Problem to work on: Copy word for word the lines in the records below, starting at the line with "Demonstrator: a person" and ending at the line with "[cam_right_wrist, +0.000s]". Skip the pictures.

Extracted material:
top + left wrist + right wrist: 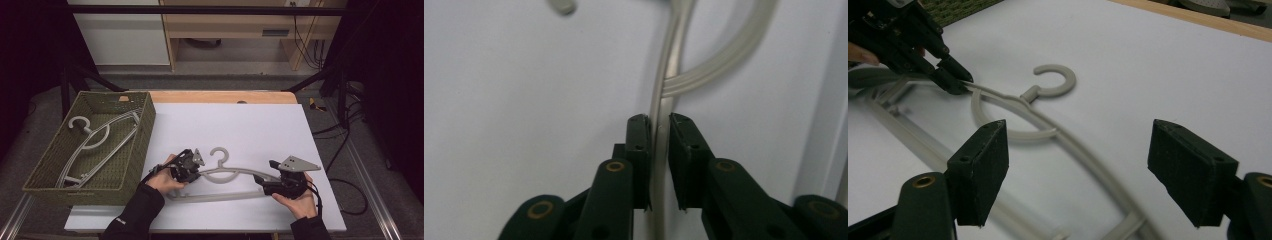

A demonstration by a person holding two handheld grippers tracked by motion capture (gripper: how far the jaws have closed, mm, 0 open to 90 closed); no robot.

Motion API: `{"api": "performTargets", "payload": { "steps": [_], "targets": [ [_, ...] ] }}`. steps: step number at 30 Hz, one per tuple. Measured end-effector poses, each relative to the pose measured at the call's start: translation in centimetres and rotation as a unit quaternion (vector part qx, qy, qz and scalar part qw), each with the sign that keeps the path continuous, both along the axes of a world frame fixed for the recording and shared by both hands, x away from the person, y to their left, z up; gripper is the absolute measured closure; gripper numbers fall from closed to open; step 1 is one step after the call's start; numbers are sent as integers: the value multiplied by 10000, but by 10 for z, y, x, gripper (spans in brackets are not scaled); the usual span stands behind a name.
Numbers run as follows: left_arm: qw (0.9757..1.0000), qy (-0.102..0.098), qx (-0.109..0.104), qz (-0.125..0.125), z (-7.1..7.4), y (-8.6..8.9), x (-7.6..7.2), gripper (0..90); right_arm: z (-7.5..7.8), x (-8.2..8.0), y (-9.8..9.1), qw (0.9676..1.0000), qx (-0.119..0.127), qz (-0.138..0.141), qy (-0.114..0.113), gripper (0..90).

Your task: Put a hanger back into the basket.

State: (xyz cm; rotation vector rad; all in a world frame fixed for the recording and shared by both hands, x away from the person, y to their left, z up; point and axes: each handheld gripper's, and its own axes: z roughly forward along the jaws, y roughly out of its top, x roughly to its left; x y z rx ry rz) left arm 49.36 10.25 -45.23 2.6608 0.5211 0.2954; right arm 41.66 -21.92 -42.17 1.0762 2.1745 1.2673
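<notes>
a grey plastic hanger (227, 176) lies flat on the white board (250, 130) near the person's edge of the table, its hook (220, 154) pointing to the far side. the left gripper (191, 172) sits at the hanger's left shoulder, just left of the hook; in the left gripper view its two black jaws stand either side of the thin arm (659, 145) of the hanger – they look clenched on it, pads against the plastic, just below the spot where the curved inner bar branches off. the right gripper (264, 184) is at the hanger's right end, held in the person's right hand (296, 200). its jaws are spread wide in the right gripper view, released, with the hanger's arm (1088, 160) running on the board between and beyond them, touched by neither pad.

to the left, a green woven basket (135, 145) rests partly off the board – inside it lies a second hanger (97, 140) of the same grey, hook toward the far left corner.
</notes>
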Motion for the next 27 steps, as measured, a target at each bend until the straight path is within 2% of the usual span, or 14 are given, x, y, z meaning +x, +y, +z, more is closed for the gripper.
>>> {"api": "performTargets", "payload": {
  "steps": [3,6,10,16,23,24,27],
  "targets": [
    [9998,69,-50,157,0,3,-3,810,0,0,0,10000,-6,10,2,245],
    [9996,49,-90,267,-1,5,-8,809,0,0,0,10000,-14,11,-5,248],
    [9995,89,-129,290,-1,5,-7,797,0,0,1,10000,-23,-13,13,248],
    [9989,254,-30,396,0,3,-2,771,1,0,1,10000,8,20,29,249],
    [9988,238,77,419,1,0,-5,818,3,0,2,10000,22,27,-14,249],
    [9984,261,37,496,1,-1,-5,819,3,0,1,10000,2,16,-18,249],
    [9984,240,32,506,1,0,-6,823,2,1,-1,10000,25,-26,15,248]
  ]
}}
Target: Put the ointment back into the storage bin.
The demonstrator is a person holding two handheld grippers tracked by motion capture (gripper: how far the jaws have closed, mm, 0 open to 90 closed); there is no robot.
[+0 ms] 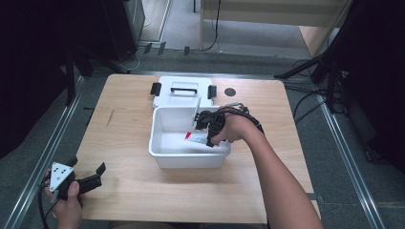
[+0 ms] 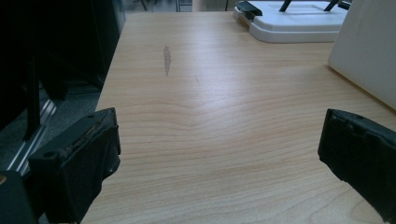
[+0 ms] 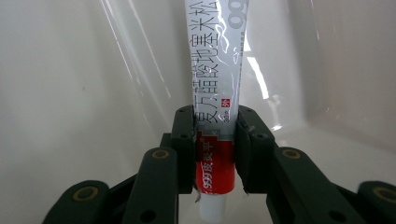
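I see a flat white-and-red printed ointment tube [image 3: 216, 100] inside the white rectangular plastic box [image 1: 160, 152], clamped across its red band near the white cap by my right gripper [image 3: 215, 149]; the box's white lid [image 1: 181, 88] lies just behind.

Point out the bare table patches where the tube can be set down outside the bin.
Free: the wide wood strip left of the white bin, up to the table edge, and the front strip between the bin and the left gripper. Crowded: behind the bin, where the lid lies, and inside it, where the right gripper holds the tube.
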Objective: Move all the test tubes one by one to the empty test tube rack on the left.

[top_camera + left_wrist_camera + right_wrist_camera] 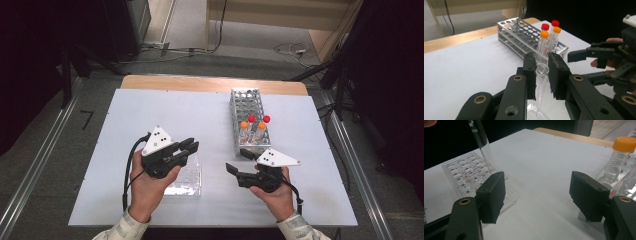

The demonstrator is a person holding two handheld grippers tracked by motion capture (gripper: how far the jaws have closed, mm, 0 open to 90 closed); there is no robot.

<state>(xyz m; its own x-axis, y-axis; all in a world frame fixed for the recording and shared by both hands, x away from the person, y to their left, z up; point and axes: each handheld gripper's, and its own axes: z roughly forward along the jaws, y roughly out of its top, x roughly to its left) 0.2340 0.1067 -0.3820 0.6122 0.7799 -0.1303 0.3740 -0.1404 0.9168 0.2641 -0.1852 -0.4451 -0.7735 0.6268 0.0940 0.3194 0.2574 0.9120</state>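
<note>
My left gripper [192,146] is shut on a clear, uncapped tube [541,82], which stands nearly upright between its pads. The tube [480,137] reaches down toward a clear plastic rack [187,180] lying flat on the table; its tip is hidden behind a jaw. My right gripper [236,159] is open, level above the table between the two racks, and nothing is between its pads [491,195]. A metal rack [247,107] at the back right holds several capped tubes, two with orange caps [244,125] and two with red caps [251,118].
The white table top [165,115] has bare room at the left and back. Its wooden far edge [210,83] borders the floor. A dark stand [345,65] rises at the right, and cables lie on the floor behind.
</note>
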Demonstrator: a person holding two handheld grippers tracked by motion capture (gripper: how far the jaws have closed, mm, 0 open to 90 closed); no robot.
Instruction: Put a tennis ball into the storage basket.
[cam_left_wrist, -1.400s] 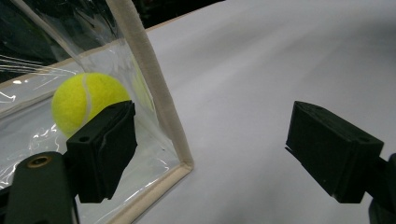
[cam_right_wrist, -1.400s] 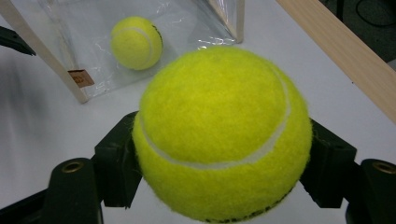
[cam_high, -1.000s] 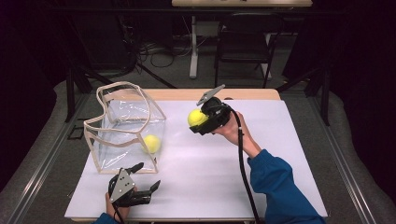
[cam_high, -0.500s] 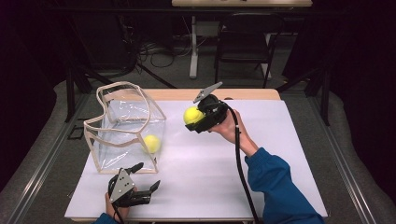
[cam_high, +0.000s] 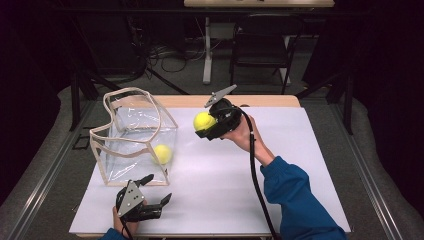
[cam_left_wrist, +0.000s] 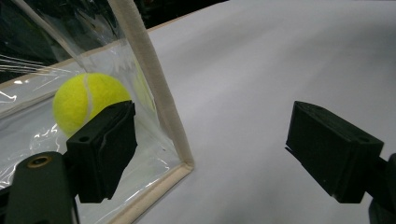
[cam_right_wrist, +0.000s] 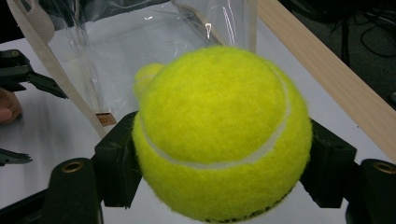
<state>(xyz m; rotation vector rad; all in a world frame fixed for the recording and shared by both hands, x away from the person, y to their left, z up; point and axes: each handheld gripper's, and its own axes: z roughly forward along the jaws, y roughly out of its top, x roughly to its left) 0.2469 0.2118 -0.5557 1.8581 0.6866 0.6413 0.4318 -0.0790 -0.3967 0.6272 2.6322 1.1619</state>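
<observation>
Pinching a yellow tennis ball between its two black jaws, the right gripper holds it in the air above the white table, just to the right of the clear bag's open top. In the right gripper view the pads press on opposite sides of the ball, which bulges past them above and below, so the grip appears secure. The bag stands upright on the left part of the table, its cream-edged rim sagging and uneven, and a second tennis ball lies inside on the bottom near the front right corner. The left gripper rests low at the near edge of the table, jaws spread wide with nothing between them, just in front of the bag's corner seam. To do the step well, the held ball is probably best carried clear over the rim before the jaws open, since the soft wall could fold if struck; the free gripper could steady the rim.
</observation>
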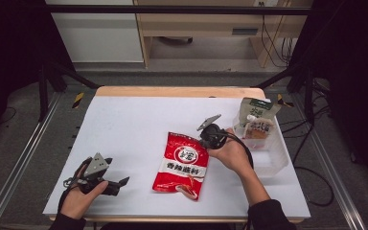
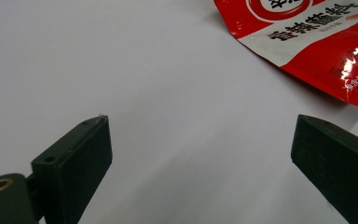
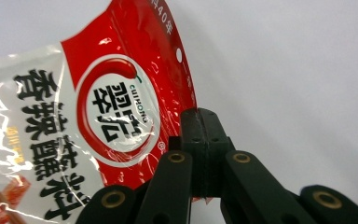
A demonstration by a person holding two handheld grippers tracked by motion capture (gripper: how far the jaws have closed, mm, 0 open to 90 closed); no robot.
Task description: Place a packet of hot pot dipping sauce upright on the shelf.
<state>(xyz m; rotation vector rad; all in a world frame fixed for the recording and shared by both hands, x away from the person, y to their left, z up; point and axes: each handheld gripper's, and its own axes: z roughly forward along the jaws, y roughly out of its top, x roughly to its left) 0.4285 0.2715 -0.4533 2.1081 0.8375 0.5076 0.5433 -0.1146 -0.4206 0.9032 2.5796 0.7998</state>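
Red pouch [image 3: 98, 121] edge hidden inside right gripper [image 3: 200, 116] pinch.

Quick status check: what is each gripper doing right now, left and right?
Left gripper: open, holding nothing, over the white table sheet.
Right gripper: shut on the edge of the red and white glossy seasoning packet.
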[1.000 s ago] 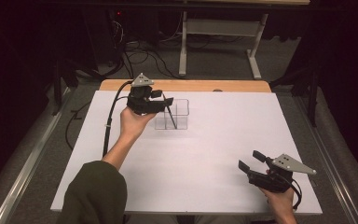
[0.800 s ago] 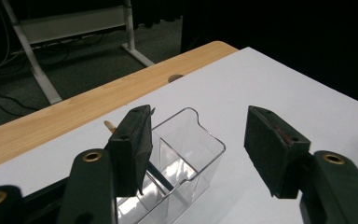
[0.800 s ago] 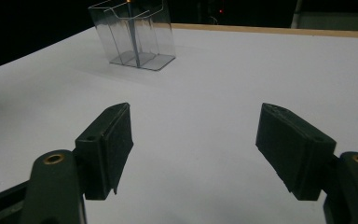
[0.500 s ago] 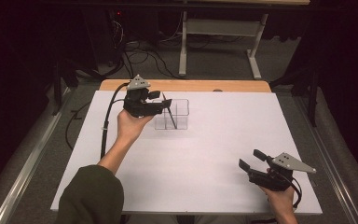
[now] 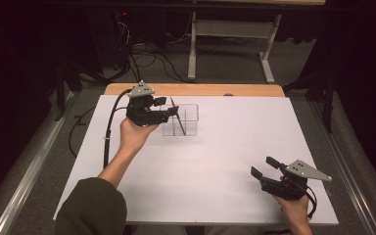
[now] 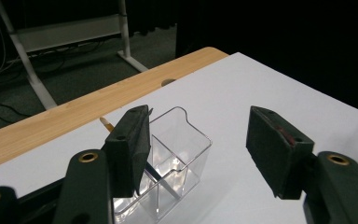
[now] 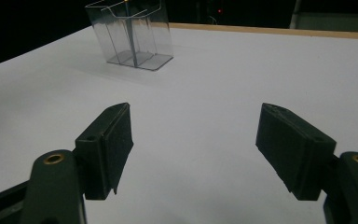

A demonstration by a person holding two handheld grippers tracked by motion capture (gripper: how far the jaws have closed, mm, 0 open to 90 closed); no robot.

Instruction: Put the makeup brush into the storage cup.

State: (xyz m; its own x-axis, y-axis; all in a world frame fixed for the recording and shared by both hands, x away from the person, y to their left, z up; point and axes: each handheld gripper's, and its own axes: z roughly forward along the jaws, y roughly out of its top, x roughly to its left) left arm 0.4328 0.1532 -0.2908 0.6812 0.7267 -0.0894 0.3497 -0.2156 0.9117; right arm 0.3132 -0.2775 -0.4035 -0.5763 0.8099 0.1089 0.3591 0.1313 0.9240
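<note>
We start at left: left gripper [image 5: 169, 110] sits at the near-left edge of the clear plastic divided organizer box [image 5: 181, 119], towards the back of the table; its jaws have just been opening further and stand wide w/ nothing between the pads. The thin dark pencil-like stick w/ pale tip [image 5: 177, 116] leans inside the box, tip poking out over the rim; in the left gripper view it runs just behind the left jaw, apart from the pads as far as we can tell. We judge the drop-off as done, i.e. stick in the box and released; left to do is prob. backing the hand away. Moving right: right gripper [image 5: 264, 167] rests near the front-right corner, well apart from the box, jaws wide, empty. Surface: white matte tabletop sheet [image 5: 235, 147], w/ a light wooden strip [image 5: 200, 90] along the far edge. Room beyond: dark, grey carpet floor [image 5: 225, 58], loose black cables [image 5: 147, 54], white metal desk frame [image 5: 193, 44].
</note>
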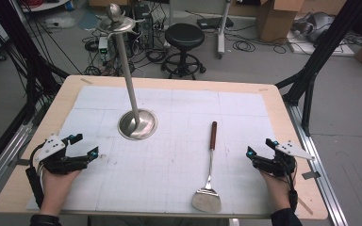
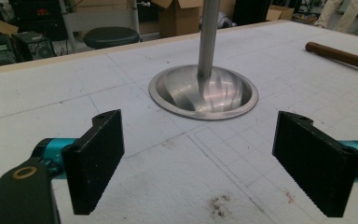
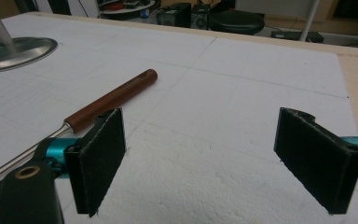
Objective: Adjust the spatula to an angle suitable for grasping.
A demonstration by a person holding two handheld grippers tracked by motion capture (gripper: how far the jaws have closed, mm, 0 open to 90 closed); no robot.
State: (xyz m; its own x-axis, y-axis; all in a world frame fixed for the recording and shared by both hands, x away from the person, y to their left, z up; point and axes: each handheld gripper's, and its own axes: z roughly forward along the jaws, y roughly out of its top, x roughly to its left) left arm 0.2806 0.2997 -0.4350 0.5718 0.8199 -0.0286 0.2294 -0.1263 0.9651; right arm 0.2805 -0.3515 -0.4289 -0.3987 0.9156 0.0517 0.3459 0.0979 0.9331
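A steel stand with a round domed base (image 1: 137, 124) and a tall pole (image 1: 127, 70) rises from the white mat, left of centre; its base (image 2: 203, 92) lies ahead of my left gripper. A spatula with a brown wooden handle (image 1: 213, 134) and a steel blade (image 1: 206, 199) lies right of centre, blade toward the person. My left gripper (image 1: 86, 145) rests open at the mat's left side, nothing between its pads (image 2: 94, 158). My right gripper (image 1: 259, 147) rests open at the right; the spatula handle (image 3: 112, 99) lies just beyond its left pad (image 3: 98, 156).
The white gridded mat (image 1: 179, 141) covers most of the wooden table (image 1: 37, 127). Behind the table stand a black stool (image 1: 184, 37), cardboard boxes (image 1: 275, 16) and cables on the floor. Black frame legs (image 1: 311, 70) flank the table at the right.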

Answer section:
Demonstrator: a person holding two handheld grippers tracked by motion capture (gripper: how far the jaws have closed, mm, 0 open to 90 closed); no robot.
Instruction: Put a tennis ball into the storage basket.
[cam_left_wrist, -1.400s] 
[cam_right_wrist, -1.400s] 
[cam_high, -1.000s] 
[cam_high, -0.500s] 
[cam_high, +0.000s] 
[cam_left_wrist, +0.000s] 
[cam_right_wrist, +0.000s] 

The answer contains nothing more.